Description of the task:
Pull out every line in the data that has the string "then" in it.

Dataset content:
• • •
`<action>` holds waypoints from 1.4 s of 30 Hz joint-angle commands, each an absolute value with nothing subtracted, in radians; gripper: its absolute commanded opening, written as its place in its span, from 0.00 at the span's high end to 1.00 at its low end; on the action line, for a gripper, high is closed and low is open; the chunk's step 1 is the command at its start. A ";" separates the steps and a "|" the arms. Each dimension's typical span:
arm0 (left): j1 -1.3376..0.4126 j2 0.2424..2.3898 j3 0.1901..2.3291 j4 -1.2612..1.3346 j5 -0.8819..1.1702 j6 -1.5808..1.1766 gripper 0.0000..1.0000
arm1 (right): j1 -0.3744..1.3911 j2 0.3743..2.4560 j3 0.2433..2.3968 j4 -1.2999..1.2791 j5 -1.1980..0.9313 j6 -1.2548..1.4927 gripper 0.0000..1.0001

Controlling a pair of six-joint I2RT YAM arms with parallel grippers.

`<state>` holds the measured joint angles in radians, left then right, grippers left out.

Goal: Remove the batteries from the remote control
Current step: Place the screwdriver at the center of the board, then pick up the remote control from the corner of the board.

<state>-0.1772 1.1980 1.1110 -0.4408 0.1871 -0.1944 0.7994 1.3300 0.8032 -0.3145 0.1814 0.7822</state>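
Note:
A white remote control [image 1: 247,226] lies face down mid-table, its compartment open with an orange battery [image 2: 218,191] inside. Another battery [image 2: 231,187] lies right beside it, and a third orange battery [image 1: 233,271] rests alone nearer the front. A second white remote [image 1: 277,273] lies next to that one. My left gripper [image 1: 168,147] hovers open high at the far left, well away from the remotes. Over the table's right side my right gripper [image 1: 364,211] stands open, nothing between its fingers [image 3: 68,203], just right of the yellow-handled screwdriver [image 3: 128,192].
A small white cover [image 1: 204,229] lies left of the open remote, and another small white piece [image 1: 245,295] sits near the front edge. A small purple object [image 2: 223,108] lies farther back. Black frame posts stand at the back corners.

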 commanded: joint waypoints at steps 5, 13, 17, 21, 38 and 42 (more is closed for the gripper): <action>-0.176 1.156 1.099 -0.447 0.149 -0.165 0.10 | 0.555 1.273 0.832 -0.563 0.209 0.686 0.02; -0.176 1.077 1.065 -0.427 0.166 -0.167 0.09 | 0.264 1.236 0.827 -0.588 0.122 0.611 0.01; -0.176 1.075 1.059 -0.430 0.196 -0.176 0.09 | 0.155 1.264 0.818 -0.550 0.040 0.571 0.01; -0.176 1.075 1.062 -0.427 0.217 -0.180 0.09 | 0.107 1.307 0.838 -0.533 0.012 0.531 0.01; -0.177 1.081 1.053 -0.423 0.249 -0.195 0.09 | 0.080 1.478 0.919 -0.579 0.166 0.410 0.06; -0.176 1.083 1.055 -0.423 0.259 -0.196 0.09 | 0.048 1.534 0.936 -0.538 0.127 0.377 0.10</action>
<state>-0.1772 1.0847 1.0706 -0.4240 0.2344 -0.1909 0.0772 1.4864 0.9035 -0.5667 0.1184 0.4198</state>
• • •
Exercise result:
`<state>` holds the measured joint angles in radians, left then right, grippers left out.
Current step: Place the screwdriver at the center of the board, then pick up the remote control from the corner of the board.

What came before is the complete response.